*What you will do*
From the data below, retype exactly the lines starting with the one that contains "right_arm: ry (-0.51" and ending with the one that contains "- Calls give", both included.

*Source material*
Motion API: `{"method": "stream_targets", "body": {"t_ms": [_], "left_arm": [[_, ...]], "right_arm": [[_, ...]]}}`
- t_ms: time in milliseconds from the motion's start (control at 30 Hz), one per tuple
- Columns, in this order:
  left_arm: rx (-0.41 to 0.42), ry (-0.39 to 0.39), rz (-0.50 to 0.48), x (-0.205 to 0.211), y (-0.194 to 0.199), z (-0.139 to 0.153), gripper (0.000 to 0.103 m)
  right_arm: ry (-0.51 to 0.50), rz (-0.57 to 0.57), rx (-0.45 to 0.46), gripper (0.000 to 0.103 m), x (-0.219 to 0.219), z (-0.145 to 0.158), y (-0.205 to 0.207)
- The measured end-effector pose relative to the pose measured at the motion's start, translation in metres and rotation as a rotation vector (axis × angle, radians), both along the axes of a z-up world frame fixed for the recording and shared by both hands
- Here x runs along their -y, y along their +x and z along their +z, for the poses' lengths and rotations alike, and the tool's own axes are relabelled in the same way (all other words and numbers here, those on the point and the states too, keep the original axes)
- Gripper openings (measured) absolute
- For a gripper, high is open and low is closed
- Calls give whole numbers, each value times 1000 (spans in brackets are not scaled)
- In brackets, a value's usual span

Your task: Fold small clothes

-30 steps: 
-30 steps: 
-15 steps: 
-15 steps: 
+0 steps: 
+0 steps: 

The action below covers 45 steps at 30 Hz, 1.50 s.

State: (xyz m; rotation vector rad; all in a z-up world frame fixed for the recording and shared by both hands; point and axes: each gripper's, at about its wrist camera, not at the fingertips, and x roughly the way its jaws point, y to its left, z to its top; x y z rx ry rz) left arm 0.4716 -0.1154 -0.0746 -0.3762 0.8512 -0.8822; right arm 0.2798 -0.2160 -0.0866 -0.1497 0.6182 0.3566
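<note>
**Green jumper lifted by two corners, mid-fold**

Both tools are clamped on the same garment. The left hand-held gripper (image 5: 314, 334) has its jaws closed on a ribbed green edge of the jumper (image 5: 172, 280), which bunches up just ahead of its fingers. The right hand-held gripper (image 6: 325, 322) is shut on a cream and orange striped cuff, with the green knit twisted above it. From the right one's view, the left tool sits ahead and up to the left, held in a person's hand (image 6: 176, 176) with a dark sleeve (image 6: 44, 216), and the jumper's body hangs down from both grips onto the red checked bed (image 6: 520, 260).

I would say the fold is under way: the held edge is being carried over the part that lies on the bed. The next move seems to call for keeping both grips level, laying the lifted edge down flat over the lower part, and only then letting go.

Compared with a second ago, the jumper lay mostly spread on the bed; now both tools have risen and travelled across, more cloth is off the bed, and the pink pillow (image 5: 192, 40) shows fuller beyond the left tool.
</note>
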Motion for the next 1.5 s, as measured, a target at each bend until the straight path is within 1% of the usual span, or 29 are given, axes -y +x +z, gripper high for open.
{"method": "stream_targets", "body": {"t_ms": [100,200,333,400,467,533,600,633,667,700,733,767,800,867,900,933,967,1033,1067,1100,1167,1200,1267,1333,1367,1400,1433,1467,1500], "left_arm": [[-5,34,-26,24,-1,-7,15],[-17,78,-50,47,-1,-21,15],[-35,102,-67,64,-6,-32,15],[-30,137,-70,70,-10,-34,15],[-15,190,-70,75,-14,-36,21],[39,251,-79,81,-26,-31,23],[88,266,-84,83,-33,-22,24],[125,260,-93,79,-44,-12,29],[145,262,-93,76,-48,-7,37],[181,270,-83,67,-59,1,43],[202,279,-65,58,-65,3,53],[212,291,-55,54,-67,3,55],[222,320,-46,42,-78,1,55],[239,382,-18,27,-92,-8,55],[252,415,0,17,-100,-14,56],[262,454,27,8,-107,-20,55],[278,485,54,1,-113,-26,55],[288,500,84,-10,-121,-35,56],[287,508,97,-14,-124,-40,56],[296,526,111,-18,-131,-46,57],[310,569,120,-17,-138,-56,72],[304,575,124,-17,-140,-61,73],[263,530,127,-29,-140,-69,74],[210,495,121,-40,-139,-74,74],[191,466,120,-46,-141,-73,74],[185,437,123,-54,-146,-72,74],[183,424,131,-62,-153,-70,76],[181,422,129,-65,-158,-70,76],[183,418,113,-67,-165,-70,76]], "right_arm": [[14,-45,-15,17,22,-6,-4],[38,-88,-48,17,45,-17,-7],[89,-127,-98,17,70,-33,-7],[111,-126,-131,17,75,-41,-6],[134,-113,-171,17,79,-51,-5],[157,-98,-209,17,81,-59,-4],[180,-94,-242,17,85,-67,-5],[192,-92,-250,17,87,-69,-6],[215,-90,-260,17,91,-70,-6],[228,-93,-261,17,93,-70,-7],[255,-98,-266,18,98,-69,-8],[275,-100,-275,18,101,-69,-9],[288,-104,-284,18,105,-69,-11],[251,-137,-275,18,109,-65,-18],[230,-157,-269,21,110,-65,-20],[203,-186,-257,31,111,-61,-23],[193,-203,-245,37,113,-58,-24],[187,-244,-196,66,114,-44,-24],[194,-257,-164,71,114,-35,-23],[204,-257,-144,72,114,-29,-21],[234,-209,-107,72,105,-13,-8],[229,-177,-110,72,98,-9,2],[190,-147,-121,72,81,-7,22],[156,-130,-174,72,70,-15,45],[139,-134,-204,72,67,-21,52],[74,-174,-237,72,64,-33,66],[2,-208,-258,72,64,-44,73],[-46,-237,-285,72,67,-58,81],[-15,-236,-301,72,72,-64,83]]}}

*Written response*
  right_arm: ry (-0.51 to 0.50), rz (-0.57 to 0.57), rx (-0.45 to 0.46), gripper (0.000 to 0.103 m), x (-0.219 to 0.219), z (-0.145 to 0.158), y (-0.205 to 0.207)
- The measured end-effector pose relative to the pose measured at the motion's start, translation in metres and rotation as a rotation vector (axis × angle, radians), both along the axes of a z-up world frame fixed for the recording and shared by both hands
- Here x runs along their -y, y along their +x and z along their +z, for the poses' lengths and rotations alike, and the tool's own axes are relabelled in the same way (all other words and numbers here, those on the point and the states too, keep the original axes)
- Gripper openings (measured) absolute
- For a gripper, high is open and low is closed
- Calls give whole numbers, each value times 1000 (spans in brackets are not scaled)

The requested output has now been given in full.